## [About this task]
Lines from the line with "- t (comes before" to the line with "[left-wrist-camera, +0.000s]" in the entries below, and only those, must be output exactly, with both ends included.

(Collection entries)
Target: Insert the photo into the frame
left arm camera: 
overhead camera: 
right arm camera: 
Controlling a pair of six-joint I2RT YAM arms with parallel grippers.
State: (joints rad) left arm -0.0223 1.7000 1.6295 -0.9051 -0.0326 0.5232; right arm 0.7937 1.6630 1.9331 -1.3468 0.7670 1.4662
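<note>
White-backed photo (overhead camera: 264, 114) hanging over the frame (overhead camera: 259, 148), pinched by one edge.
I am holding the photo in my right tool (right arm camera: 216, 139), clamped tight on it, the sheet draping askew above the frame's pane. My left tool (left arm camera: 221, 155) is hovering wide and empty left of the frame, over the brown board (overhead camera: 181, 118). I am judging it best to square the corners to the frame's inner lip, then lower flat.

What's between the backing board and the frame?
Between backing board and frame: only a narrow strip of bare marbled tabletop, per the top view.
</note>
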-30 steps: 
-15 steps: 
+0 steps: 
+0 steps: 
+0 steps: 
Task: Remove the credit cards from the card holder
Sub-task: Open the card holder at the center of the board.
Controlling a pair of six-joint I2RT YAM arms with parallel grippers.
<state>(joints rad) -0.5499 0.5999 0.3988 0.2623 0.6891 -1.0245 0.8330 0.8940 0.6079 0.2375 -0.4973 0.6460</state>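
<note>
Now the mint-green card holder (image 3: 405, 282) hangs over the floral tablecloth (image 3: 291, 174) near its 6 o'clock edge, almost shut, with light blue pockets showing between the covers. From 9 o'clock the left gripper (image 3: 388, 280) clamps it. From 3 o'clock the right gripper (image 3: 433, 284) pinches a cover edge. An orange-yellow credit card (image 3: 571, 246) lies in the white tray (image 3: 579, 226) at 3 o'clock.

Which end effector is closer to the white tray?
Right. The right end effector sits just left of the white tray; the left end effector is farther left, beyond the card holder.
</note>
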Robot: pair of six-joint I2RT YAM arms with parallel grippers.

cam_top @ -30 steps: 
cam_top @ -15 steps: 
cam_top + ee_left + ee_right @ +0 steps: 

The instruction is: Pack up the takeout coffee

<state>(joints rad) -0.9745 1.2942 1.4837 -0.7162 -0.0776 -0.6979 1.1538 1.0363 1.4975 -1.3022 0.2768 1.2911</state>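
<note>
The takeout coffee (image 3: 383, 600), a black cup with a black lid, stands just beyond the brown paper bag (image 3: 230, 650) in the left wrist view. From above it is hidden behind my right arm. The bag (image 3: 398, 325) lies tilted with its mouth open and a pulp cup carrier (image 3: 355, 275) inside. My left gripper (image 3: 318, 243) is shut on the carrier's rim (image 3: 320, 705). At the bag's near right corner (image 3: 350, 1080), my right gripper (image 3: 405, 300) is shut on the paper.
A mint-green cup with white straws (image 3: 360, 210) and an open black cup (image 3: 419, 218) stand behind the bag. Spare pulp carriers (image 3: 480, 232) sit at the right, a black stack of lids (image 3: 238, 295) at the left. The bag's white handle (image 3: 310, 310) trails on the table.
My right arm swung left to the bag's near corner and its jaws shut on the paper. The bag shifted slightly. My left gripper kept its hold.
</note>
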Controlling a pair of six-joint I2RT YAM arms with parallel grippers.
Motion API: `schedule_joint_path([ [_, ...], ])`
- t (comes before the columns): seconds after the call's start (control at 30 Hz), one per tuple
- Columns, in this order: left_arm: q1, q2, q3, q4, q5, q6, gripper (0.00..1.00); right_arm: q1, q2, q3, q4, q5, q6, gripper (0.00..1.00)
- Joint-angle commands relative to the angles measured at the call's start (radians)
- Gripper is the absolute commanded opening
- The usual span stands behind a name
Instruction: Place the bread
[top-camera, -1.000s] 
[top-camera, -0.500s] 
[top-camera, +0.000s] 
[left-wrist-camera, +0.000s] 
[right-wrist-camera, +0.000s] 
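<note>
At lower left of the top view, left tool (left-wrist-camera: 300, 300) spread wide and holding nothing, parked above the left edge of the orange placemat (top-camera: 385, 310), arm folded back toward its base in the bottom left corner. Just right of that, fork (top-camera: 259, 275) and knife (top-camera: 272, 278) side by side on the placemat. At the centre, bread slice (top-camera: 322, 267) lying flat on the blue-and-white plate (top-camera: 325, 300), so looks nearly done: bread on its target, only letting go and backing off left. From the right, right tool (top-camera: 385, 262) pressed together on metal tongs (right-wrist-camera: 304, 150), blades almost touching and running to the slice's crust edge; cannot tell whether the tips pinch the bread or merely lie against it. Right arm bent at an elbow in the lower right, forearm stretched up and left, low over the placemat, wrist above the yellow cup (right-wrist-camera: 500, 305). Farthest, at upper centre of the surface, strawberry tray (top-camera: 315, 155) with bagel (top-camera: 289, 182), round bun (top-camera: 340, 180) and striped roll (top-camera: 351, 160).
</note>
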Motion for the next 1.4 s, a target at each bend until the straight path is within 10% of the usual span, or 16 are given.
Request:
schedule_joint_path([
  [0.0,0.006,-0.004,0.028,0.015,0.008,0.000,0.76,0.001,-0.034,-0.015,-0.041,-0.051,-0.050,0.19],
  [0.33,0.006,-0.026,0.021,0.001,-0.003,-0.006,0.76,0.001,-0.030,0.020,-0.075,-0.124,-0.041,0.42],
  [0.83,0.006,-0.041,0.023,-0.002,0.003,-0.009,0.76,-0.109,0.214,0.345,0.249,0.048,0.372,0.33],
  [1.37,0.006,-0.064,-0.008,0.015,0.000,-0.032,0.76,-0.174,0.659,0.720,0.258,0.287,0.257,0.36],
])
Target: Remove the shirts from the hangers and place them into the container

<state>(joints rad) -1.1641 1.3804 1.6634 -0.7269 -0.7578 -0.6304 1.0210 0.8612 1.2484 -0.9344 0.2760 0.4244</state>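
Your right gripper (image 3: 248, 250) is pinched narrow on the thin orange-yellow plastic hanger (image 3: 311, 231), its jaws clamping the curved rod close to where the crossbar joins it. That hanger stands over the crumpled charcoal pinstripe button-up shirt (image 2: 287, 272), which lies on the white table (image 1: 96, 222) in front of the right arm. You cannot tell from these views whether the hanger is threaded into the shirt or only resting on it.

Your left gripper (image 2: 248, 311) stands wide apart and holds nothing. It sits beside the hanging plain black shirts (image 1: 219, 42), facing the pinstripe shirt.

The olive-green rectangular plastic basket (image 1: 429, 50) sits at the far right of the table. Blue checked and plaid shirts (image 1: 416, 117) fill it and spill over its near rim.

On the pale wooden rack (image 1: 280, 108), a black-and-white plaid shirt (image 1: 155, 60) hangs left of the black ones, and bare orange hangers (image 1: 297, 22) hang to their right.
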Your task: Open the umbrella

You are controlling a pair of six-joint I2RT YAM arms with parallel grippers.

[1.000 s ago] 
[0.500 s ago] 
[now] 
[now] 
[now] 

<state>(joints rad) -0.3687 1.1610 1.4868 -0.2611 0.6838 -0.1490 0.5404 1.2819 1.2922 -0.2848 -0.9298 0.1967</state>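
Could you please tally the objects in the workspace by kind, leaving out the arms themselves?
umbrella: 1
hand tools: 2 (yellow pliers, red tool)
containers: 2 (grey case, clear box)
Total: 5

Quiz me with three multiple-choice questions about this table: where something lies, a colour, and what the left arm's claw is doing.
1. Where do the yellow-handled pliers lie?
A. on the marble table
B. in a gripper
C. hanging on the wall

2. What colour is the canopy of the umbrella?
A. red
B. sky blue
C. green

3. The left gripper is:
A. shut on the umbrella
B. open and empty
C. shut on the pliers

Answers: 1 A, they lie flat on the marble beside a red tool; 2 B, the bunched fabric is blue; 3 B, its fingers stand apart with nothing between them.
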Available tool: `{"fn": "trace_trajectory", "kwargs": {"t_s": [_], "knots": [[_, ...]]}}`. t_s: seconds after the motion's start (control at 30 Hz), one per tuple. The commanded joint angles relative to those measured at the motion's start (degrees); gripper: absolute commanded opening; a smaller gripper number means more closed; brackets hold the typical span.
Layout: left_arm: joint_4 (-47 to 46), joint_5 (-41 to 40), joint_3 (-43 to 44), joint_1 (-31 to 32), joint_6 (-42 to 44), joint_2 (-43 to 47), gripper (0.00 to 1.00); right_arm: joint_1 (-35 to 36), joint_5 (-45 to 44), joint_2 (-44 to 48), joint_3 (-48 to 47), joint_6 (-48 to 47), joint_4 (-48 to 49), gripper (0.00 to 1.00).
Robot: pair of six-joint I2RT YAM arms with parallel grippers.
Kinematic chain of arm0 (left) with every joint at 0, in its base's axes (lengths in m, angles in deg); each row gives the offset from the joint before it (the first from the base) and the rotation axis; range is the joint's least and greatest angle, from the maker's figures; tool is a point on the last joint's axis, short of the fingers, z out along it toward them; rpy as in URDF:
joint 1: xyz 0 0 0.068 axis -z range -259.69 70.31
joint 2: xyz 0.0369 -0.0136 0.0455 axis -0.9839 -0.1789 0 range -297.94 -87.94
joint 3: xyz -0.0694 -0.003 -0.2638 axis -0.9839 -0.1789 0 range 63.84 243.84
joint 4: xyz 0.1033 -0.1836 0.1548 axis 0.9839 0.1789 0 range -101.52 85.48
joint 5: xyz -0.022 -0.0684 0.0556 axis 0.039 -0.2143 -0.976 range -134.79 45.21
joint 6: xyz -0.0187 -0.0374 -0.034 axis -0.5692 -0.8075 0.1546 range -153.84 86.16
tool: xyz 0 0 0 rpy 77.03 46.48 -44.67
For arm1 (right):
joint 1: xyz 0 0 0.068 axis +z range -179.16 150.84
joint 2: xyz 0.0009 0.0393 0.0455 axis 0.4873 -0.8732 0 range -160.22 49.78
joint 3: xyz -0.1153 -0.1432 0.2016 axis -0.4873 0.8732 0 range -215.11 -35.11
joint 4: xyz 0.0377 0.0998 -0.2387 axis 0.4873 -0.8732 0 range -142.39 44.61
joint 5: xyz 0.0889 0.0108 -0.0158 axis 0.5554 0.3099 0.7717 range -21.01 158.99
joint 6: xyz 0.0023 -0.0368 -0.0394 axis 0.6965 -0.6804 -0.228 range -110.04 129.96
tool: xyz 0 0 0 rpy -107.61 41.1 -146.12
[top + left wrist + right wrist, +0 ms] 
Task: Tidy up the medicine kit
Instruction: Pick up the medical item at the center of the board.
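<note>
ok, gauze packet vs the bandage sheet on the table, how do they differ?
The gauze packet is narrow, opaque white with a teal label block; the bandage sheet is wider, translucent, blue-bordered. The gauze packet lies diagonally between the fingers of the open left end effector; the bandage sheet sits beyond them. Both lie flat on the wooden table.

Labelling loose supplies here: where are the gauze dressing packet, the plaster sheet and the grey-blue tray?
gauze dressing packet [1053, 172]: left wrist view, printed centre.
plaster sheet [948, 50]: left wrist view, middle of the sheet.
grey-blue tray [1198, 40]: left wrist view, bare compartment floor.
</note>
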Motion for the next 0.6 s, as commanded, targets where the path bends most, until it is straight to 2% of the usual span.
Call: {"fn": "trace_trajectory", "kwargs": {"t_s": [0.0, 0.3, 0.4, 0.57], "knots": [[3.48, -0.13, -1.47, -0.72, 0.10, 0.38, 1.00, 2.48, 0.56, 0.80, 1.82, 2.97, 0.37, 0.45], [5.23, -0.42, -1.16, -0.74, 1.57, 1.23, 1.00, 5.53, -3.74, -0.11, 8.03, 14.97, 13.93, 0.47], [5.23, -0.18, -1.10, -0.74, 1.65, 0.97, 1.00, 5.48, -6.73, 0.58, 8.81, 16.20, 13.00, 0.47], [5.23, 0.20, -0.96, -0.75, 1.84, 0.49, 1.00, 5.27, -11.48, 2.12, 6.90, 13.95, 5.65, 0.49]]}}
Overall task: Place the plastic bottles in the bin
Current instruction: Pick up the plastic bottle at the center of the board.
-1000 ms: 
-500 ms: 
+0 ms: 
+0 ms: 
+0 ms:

## [The answer]
- t (comes before the columns): seconds after the call's start (control at 30 Hz), one per tuple
- Columns, in this order: left_arm: q1, q2, q3, q4, q5, q6, gripper (0.00..1.00); right_arm: q1, q2, q3, q4, q5, q6, gripper (0.00..1.00)
- Joint-angle commands relative to the angles measured at the call's start (radians)
- Gripper is the absolute commanded opening
- The usual span stands behind a name
Instruction: Place the bread
[top-camera, -1.000s] 
[top-camera, -0.500s] 
[top-camera, +0.000s] 
[left-wrist-camera, +0.000s] 

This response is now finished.